You bought lunch for a client with your personal credit card. Or you made a furniture purchase for your home with a business check.
Stop. Don’t do that. Actually, this is a big deal.
According to Denise Neamon, partner at Gaines, Kriner, Elliott, LLP, it’s called “co-mingling” your funds and the IRS does not like it. “The IRS really frowns upon seeing personal stuff run through business records and vice versa,” she says.
Besides annoying the IRS, co-mingling funds can cause a variety of other problems. If you’re a limited liability company (LLC), for instance, then the liability protection offered through this business structure is jeopardized. In addition, if you’re co-mingling funds, then you can’t accurately monitor all your business expenses, making it hard to track progress and project financials. You could also over- or under-state your deductible expenses on your taxes as a result.
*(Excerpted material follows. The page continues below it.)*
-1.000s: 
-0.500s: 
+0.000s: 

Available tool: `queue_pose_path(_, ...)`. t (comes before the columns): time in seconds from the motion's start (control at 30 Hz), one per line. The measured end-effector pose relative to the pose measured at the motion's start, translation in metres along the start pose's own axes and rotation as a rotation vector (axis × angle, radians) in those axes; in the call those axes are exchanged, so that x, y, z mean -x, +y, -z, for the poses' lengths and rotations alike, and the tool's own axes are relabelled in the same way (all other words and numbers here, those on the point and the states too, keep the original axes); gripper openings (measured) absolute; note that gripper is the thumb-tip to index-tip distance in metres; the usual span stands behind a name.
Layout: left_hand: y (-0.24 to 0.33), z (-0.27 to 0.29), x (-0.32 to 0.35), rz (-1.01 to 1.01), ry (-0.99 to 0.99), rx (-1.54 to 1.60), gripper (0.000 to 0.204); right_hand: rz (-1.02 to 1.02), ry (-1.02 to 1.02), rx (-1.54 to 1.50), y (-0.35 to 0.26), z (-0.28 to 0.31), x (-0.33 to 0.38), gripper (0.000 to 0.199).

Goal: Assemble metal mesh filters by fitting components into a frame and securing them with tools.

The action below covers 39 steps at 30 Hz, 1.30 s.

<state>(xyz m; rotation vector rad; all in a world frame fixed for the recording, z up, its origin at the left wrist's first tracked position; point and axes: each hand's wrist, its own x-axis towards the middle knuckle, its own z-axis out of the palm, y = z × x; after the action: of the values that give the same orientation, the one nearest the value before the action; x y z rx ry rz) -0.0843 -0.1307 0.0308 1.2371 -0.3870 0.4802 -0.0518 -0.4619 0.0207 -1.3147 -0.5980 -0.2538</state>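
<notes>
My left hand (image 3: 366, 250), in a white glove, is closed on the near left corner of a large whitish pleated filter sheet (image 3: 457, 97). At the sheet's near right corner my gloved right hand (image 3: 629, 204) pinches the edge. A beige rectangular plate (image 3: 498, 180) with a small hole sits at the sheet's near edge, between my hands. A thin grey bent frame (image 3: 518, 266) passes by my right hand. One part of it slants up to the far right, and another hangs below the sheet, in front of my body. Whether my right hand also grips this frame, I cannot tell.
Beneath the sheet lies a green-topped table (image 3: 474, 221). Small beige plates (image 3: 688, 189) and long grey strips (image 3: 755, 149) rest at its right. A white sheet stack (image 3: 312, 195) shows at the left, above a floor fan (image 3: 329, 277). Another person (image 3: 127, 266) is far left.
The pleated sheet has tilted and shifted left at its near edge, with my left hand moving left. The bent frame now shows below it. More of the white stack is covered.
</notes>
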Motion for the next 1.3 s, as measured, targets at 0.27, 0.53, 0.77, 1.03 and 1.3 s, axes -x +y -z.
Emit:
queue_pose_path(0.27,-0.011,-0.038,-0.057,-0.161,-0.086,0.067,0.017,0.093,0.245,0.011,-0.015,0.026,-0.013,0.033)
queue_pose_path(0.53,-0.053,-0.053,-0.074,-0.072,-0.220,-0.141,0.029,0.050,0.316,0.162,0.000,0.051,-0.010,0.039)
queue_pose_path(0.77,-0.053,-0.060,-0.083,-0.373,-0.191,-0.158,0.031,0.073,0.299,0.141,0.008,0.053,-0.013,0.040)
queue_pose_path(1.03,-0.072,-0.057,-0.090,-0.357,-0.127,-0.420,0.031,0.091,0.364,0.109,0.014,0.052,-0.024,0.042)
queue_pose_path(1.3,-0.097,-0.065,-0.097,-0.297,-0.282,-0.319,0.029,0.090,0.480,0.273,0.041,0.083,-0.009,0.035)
If, for some unexpected reason, you need to pay a business expense with funds from a personal account, make sure you reimburse yourself from the business account and keep a record of it on file. But don’t make a habit of this kind of transaction, Neamon warns.
Instead, she advises if you need gas to go to a client meeting, for instance, don’t use your personal credit card. Get a business one, or cut a business check for the amount you need and then keep an accurate record of the expense. If you don’t, you’re exposing yourself to a world of problems.